** Task statement **
Make an exact copy of the data below, leaving out every picture.
━━━━━━━━
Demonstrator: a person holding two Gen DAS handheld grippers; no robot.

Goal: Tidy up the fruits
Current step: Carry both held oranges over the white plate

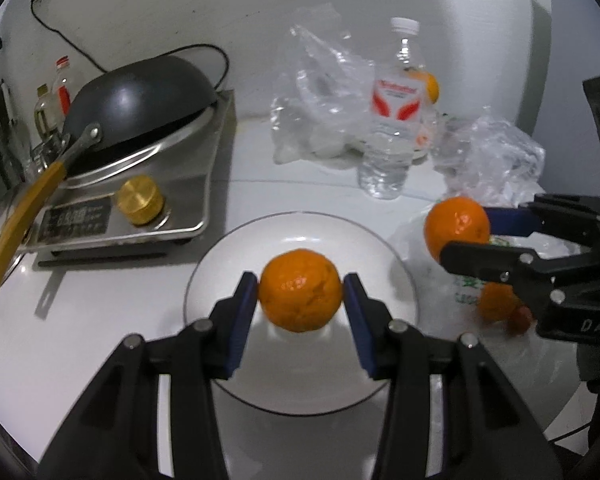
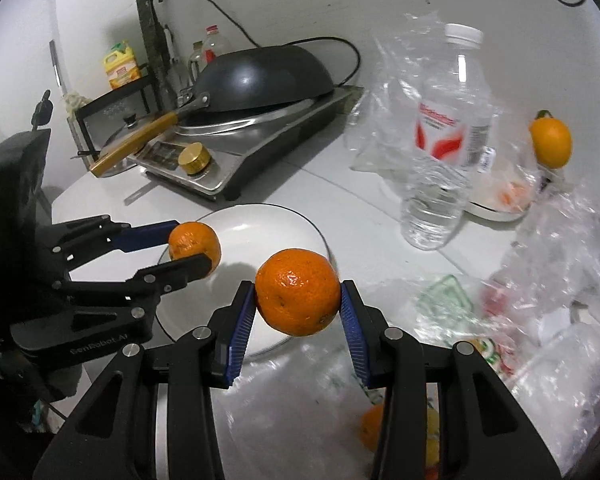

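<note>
My left gripper (image 1: 300, 294) is shut on an orange (image 1: 299, 290) and holds it just over the white plate (image 1: 220, 280). My right gripper (image 2: 298, 298) is shut on a second orange (image 2: 298, 292), held in the air right of the plate (image 2: 260, 224), above plastic bags. The right gripper with its orange (image 1: 456, 228) shows at the right of the left wrist view. The left gripper with its orange (image 2: 194, 242) shows at the left of the right wrist view. More oranges lie in a bag (image 1: 496, 300) (image 2: 372, 426). A yellow-orange fruit (image 2: 550, 142) sits far right.
An induction cooker (image 1: 140, 200) (image 2: 240, 160) with a black wok (image 1: 140, 96) stands back left. A water bottle (image 1: 392, 120) (image 2: 444, 140) and crumpled clear bags (image 1: 324, 92) (image 2: 560, 260) stand behind and right of the plate. A rack with bottles (image 2: 120, 68) is far left.
</note>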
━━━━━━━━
** Task response **
Demonstrator: a person holding two Gen DAS handheld grippers; no robot.

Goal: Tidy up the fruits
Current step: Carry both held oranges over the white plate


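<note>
My left gripper (image 1: 300, 294) is shut on an orange (image 1: 299, 290) and holds it just over the white plate (image 1: 220, 280). My right gripper (image 2: 298, 298) is shut on a second orange (image 2: 298, 292), held in the air right of the plate (image 2: 260, 224), above plastic bags. The right gripper with its orange (image 1: 456, 228) shows at the right of the left wrist view. The left gripper with its orange (image 2: 194, 242) shows at the left of the right wrist view. More oranges lie in a bag (image 1: 496, 300) (image 2: 372, 426). A yellow-orange fruit (image 2: 550, 142) sits far right.
An induction cooker (image 1: 140, 200) (image 2: 240, 160) with a black wok (image 1: 140, 96) stands back left. A water bottle (image 1: 392, 120) (image 2: 444, 140) and crumpled clear bags (image 1: 324, 92) (image 2: 560, 260) stand behind and right of the plate. A rack with bottles (image 2: 120, 68) is far left.
</note>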

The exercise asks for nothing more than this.